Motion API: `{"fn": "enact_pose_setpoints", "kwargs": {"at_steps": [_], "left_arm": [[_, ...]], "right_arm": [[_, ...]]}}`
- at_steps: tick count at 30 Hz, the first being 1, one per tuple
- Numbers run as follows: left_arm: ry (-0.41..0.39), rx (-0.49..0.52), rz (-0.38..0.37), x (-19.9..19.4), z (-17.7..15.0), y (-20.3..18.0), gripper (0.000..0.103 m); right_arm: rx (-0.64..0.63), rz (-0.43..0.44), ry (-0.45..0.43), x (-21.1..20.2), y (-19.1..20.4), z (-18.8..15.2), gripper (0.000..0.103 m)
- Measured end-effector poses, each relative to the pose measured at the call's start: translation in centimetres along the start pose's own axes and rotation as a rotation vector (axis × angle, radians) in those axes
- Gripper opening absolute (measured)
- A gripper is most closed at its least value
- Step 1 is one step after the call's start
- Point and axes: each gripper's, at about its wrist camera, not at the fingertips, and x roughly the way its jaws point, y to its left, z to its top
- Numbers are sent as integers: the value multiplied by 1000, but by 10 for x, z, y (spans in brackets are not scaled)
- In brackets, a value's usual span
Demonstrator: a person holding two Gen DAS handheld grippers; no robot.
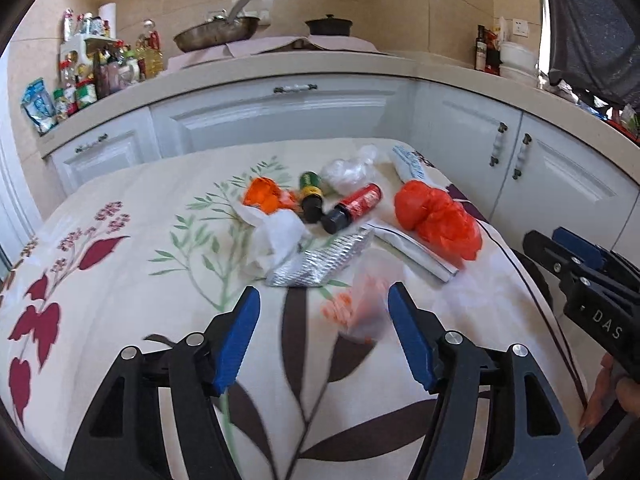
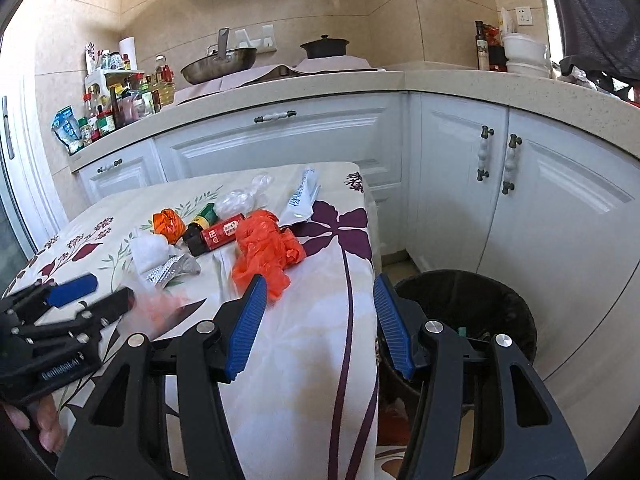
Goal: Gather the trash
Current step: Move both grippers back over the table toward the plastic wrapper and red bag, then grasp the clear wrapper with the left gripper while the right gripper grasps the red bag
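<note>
Kitchen cabinets ring a floral-clothed worktop (image 1: 120,272) strewn with trash. Nearest is a blurred clear wrapper with orange print (image 1: 360,304), lying just ahead of the left tool (image 1: 324,328), slightly toward its right finger; that tool stands wide open, pads touching nothing. The right tool (image 2: 320,324), half open and empty, hangs at the worktop's edge between the orange plastic bag (image 2: 266,246) and the black bin (image 2: 472,304) below. The right tool's body reads "DAS"; the red bottle's (image 2: 220,234) label is illegible.

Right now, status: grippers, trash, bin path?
Left gripper open, empty. Right gripper open, empty. Crumpled orange plastic bag still on floral tablecloth. Black bin beside table, unobstructed.
</note>
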Motion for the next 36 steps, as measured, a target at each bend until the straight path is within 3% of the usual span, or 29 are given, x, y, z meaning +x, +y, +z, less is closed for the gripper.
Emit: {"fn": "enact_pose_setpoints", "kwargs": {"at_steps": [9, 11, 14, 16, 19, 21, 36], "left_arm": [[16, 25, -32, 13, -1, -10, 67], [11, 23, -38, 13, 0, -9, 61], [14, 28, -54, 13, 0, -9, 40], [24, 41, -65, 15, -2, -11, 19], [37, 44, -76, 17, -6, -11, 6], [30, 40, -77, 15, -7, -11, 2], [-9, -14, -89, -14, -2, 15, 1]], "right_arm": [[8, 8, 21, 4, -1, 1, 54], [7, 8, 25, 6, 0, 1, 54], [5, 9, 28, 7, 0, 2, 54], [3, 9, 30, 7, 0, 2, 54], [-3, 6, 33, 8, 1, 2, 54], [-5, 6, 37, 9, 2, 2, 54], [-54, 24, 48, 11, 22, 12, 54]]}}
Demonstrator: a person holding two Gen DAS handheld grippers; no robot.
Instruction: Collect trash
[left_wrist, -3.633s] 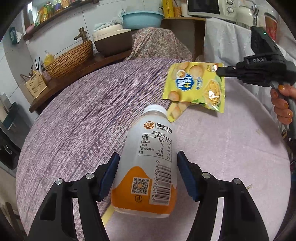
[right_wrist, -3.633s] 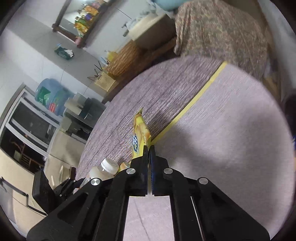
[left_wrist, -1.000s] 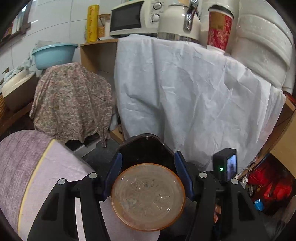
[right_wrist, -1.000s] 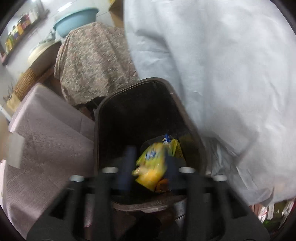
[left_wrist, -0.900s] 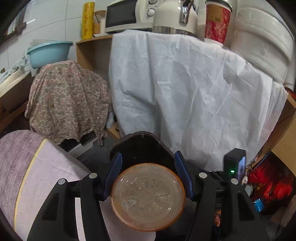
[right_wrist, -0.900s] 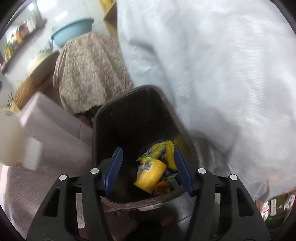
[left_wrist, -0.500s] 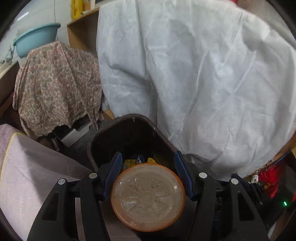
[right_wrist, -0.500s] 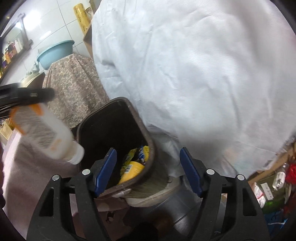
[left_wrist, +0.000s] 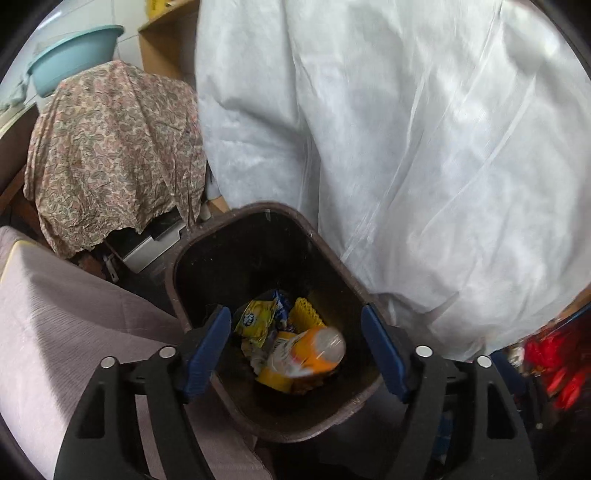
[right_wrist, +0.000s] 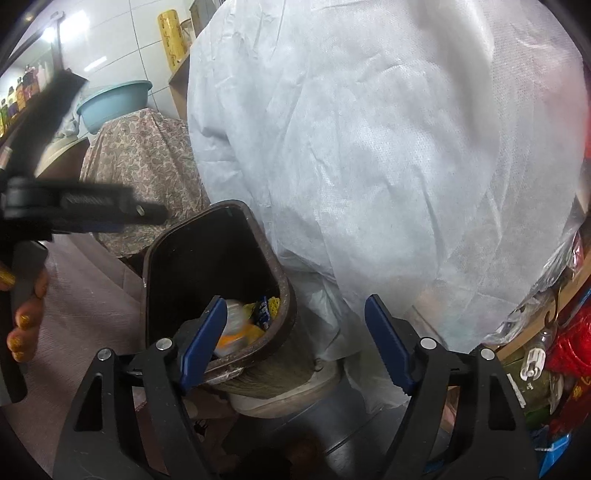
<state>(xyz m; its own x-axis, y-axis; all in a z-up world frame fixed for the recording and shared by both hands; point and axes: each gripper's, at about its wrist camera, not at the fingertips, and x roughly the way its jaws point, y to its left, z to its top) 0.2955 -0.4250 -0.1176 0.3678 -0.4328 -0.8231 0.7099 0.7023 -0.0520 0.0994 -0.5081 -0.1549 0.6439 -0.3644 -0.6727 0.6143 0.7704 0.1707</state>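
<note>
Orange and white, the bottle (left_wrist: 304, 354) now lies blurred inside the dark brown bin (left_wrist: 266, 214), resting on the heap with the yellow snack wrapper (left_wrist: 255, 323) just beside it. My left tongs (left_wrist: 295, 350) hang spread wide above the bin mouth with nothing between the blue pads (left_wrist: 207, 347). My right tongs (right_wrist: 295, 343) are likewise parted and empty, held off to the side so that the bin sits under their left pad; from there I can see the bottle's pale end among the rubbish, and my left hand (right_wrist: 26, 314) on its handle at the edge of the view.

As I judge it, both pieces I carried are in the bin, so this round of collecting is done. Whether more trash waits on the counter (left_wrist: 66, 332) I cannot tell; only a corner of its mauve cloth shows, and nothing lies on that part.

Against half a second ago, the bottle's round base no longer fills the gap of my left tongs: those pads have let go and the bottle has dropped out of the right camera's upper left into the bin. Against three and a half seconds ago, both tongs have left the counter, where the left stood around the upright bottle and the right pinched the wrapper's edge.
</note>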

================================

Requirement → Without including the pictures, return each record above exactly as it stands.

Result of this task →
Motion API: `{"fn": "enact_pose_setpoints", "kwargs": {"at_steps": [_], "left_arm": [[_, ...]], "right_arm": [[_, ...]]}}`
- at_steps: tick count at 30 Hz, the first being 1, one per tuple
- Numbers run as follows: left_arm: ry (-0.41..0.39), rx (-0.49..0.52), rz (-0.38..0.37), x (-19.9..19.4), z (-17.7..15.0), y (-20.3..18.0), gripper (0.000..0.103 m); right_arm: rx (-0.64..0.63), rz (-0.43..0.44), ry (-0.45..0.43), x (-21.1..20.2), y (-19.1..20.4), z (-18.8..15.2), gripper (0.000..0.103 m)
- Measured end-effector poses, each relative to the pose measured at the call's start: translation in centimetres along the start pose's own axes and rotation as a rotation vector (axis × angle, radians) in those axes
- Gripper opening absolute (measured)
- A gripper is most closed at its least value
- Step 1 is one step after the call's start
- Point and axes: each gripper's, at about its wrist camera, not at the fingertips, and x roughly the way its jaws point, y to its left, z to its top
- Numbers are sent as integers: the value multiplied by 1000, but by 10 for x, z, y (spans in brackets are not scaled)
- In brackets, a value's usual span
Demonstrator: a person holding two Gen DAS handheld grippers; no robot.
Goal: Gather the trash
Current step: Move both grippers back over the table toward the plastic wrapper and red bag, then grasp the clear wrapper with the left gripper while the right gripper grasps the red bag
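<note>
Kitchen cabinets ring a floral-clothed worktop (image 1: 120,272) strewn with trash. Nearest is a blurred clear wrapper with orange print (image 1: 360,304), lying just ahead of the left tool (image 1: 324,328), slightly toward its right finger; that tool stands wide open, pads touching nothing. The right tool (image 2: 320,324), half open and empty, hangs at the worktop's edge between the orange plastic bag (image 2: 266,246) and the black bin (image 2: 472,304) below. The right tool's body reads "DAS"; the red bottle's (image 2: 220,234) label is illegible.

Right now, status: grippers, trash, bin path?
Left gripper open, empty. Right gripper open, empty. Crumpled orange plastic bag still on floral tablecloth. Black bin beside table, unobstructed.
</note>
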Motion for the next 36 steps, as measured, a target at each bend until the straight path is within 3% of the usual span, or 29 are given, x, y, z meaning +x, +y, +z, less is closed for the gripper.
Emit: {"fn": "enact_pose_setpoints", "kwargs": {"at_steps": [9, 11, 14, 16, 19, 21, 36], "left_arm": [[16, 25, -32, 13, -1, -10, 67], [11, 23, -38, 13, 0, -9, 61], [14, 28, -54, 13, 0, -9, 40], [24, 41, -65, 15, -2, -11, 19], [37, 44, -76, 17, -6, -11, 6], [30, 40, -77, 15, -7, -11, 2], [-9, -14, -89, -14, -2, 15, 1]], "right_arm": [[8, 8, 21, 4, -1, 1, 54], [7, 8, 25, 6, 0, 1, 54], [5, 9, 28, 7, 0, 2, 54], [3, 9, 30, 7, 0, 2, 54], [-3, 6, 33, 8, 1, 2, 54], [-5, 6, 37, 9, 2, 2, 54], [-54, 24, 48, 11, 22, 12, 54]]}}
Demonstrator: a person holding two Gen DAS handheld grippers; no robot.
Instruction: Collect trash
[left_wrist, -3.633s] 
[right_wrist, -3.633s] 
[left_wrist, -1.000s] 
[right_wrist, -1.000s] 
[left_wrist, -0.900s] 
[right_wrist, -0.900s] 
[left_wrist, -0.500s] 
[right_wrist, -0.500s] 
[left_wrist, +0.000s] 
[right_wrist, +0.000s] 
<state>(xyz m; its own x-axis, y-axis; all in a z-up world frame fixed for the recording and shared by both hands; point and axes: each gripper's, at about its wrist camera, not at the fingertips, and x roughly the way its jaws point, y to its left, z to its top) 0.2955 -0.4250 -0.1176 0.3678 -0.4328 -0.8231 0.7099 0.7023 -0.0520 0.0994 -0.5081 -0.1549 0.6439 -0.3644 -0.6727 0.6143 0.7704 0.1707</state>
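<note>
Orange and white, the bottle (left_wrist: 304, 354) now lies blurred inside the dark brown bin (left_wrist: 266, 214), resting on the heap with the yellow snack wrapper (left_wrist: 255, 323) just beside it. My left tongs (left_wrist: 295, 350) hang spread wide above the bin mouth with nothing between the blue pads (left_wrist: 207, 347). My right tongs (right_wrist: 295, 343) are likewise parted and empty, held off to the side so that the bin sits under their left pad; from there I can see the bottle's pale end among the rubbish, and my left hand (right_wrist: 26, 314) on its handle at the edge of the view.

As I judge it, both pieces I carried are in the bin, so this round of collecting is done. Whether more trash waits on the counter (left_wrist: 66, 332) I cannot tell; only a corner of its mauve cloth shows, and nothing lies on that part.

Against half a second ago, the bottle's round base no longer fills the gap of my left tongs: those pads have let go and the bottle has dropped out of the right camera's upper left into the bin. Against three and a half seconds ago, both tongs have left the counter, where the left stood around the upright bottle and the right pinched the wrapper's edge.
</note>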

The required answer is now complete.